Go to the line in the entries below that holds "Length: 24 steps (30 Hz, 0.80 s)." and repeat exactly from there through the line that holds "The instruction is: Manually", inclusive.

(Beginning of Information supplied)

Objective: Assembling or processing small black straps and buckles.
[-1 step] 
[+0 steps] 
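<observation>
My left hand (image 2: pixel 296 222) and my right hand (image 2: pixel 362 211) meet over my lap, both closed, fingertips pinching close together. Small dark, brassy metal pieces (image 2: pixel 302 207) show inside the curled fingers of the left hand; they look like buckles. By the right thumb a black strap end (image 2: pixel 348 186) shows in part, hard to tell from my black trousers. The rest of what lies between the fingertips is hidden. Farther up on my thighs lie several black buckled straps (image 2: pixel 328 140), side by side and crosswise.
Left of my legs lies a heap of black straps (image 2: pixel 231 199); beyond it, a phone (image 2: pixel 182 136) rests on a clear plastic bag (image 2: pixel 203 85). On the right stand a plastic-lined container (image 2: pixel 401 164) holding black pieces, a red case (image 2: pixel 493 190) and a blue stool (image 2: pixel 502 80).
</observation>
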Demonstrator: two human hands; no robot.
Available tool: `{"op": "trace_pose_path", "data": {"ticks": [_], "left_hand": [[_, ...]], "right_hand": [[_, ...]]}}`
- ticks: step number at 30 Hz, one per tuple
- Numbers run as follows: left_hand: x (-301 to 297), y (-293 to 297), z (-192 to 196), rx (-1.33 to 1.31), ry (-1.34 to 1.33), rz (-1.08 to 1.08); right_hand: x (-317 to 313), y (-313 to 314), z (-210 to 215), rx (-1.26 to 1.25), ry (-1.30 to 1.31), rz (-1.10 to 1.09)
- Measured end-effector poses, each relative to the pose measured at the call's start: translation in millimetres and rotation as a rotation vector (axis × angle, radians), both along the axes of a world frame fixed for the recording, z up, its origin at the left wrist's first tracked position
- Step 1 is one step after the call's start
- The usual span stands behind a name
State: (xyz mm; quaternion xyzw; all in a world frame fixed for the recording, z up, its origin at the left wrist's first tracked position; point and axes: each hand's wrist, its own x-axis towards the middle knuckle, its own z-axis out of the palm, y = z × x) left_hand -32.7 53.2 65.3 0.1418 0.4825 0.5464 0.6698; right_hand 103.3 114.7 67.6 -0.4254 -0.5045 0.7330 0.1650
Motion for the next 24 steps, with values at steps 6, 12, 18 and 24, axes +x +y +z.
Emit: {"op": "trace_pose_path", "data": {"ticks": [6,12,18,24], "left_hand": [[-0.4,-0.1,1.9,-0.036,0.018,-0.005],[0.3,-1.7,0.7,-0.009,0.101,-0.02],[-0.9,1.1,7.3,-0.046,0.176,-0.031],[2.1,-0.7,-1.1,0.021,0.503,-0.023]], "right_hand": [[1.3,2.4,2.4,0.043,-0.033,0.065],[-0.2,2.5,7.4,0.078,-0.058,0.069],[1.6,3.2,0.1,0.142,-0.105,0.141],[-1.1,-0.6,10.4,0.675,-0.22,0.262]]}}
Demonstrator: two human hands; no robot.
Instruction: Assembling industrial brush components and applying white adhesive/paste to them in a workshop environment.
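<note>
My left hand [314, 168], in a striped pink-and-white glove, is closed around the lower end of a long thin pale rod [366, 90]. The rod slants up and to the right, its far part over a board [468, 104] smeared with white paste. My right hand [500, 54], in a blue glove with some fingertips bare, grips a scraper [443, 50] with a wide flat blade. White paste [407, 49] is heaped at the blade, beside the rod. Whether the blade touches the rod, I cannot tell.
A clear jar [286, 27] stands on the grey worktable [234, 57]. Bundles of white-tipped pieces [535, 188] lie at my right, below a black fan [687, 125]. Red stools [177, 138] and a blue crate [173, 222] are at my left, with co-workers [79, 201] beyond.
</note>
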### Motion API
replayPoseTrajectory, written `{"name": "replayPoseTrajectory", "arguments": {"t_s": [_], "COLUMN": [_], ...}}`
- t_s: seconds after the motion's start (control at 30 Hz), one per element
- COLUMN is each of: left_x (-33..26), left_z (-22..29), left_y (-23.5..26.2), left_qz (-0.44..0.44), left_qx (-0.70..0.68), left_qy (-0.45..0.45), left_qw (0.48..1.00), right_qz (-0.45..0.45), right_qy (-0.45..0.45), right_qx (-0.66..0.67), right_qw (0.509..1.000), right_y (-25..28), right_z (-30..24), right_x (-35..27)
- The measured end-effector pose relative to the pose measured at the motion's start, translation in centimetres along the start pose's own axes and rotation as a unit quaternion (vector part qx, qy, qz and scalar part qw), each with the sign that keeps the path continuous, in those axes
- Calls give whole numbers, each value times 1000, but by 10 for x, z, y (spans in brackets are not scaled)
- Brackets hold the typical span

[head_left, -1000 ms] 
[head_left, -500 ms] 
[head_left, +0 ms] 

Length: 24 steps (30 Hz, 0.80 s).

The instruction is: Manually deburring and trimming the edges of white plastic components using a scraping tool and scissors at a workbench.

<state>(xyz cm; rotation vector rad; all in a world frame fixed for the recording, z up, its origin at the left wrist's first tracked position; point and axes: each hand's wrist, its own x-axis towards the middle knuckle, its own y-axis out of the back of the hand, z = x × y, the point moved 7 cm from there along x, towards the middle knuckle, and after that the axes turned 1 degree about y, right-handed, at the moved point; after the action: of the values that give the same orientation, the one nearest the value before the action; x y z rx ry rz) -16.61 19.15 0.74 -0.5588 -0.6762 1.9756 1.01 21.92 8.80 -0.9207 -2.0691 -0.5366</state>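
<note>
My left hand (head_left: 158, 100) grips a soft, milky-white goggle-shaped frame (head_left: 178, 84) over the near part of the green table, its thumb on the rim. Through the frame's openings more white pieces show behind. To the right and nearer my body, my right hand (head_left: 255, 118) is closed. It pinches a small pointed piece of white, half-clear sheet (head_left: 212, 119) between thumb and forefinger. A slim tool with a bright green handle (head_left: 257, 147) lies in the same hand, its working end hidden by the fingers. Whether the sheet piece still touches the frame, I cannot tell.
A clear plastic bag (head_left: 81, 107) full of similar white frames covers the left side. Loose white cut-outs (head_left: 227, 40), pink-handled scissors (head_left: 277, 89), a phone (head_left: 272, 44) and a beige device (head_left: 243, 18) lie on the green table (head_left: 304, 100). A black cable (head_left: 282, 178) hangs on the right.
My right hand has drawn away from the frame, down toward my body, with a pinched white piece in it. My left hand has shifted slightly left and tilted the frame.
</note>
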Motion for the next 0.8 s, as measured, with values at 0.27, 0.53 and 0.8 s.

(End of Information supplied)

▶ _Answer_
Length: 24 steps (30 Hz, 0.80 s).

The instruction is: Manually deburring and trimming the edges of white plastic components using a scraping tool and scissors at a workbench.

For this exercise, the answer is now complete.